Łódzka policja we współpracy z CBŚP i wywiadem skarbowym prowadziła śledztwo od kilkunastu miesięcy. W szeroko zakrojoną akcję zaangażowała się także Straż Graniczną i Państwowa Inspekcja Pracy. Do wyłudzania VAT wykorzystywano jedną z największych ubojni w Polsce. Wokół niej powstawały przedsiębiorstwa-słupy mające utrudnić ujawnienie procederu.
– Kierujący zorganizowaną grupą przestępczą na potrzeby działalności utworzyli ponad 30 firm w całej Polsce. Fikcyjne firmy generowały dla ubojni ogromne ilości faktur dotyczących rzekomego zatrudnienia, szkolenia, wyżywienia i zakwaterowania pracowników – przedstawia szczegóły sprawy Agnieszka Hamelusz z CBŚP.
Faktury opiewały na niebagatelną kwotę 95 mln złotych. Na ich podstawie ubojnia prowadziła wykaz kosztów działalności, uszczuplając przychody Skarbu Państwa o ponad 35 mln zł (22 mln wyniósł zwrot podatku VAT, a 14 mln podatku dochodowego od osób prawny).
Przestępczy proceder rozpoczął się w kwietniu 2011 roku. Sprawcy działali na terenie Łodzi, Kutna, Wrocławia, Warszawy, Olsztyna, Gdańska, Katowic, Gostynina, Opola i Krakowa.

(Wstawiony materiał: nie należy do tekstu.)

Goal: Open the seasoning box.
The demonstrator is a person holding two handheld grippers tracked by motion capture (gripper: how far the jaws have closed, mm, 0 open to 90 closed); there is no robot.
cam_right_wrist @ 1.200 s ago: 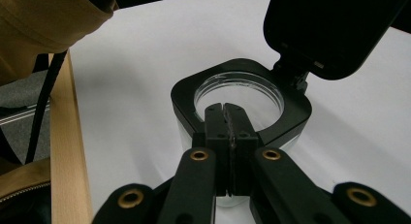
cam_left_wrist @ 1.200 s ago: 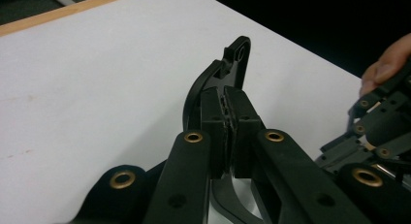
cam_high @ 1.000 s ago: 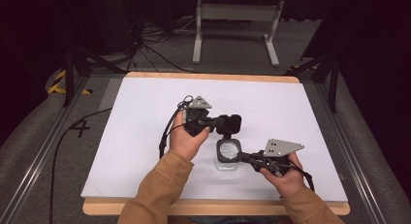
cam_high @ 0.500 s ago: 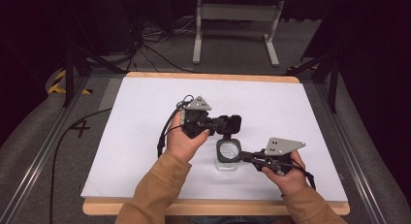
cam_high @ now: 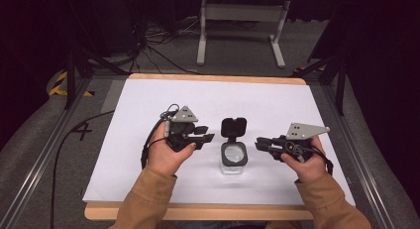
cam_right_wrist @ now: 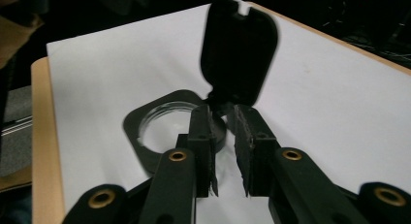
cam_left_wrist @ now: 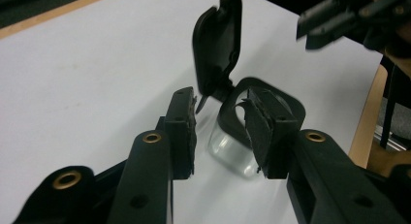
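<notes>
A small clear jar with a black collar stands upright at the middle of the white sheet, its black flip lid swung open and leaning back. My left gripper is just left of the jar and apart from it. Its jaws have just been opening, and nothing is pressed between them. In the left gripper view the jar and lid sit just beyond the left gripper. My right gripper is to the jar's right. Its jaws have also just been opening, with a narrow empty gap in the right gripper view, facing the lid.
The white sheet covers a wooden table whose front edge lies near the person's sleeves. A metal stand and cables are on the floor beyond the far edge. Rails run along both sides.
Both grippers have let go of the jar and drawn back from it, the left one leftward, the right one rightward. Their jaws have opened. The lid stays flipped open.
</notes>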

W poniedziałek odbyła się zakrojona na szeroką skalę interwencja ponad 200 funkcjonariuszy różnych służb: CBŚP, KWP Łódź, Straży Granicznej, Urzędu Kontroli Skarbowej i Państwowej Inspekcji Pracy. Służby wkroczyły do ubojni w Kutnie.
– Wylegitymowano ponad 900 osób, w tym 440 cudzoziemców. Straż Graniczna zatrzymała 5 obywateli Ukrainy, którzy w Polsce przebywali nielegalnie. PIP ujawniła 142 obywateli Ukrainy i 244 Polaków, którzy nie mieli umów o pracę – wylicza Hamelusz.

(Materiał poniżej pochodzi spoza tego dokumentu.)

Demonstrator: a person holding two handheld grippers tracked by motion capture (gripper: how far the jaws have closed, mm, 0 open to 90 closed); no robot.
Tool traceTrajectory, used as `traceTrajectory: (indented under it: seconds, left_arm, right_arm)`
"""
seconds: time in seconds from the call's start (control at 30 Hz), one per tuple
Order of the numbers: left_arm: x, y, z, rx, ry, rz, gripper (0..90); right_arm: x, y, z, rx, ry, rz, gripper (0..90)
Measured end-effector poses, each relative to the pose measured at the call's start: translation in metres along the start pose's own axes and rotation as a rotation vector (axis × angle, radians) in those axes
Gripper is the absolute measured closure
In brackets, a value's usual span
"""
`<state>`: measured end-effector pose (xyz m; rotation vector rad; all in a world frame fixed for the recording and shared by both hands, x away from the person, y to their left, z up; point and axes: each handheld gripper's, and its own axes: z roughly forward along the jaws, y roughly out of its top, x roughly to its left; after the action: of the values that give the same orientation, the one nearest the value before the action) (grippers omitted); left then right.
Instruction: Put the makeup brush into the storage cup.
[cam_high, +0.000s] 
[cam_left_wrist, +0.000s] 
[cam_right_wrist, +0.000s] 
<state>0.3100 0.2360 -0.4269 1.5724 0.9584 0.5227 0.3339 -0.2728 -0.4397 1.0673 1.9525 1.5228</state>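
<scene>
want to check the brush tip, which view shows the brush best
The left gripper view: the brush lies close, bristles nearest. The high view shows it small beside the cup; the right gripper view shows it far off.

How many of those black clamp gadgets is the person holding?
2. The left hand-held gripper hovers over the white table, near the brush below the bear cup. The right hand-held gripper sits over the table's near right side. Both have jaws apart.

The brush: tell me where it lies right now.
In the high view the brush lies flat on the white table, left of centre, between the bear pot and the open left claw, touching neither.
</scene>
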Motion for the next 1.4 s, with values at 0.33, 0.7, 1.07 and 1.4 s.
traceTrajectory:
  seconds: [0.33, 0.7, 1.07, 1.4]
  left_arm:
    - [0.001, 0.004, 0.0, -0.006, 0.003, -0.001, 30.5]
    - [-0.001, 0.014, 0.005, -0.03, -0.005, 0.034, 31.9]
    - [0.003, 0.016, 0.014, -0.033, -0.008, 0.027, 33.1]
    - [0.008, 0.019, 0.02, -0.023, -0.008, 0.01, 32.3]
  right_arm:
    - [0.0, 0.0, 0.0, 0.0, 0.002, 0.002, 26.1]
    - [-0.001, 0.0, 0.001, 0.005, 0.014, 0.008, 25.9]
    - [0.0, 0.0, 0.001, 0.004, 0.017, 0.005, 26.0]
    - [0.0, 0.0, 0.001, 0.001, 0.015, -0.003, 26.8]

Policjanci CBŚP zatrzymali 8 osób (w Kutnie, Gostyninie, Płocku i Warszawie). Wśród nich było 6 członków zorganizowanej grupy przestępczej, której przewodził Włoch Piero P., prezes zarządu i jedyny udziałowiec spółki. Aby wyjść z aresztu, musi wpłacić 10 milionów kaucji.
Zarzuty postawiono nie tylko właścicielowi ubojni, lecz także fikcyjnym prezesom 4 innych współpracujących z nim spółek.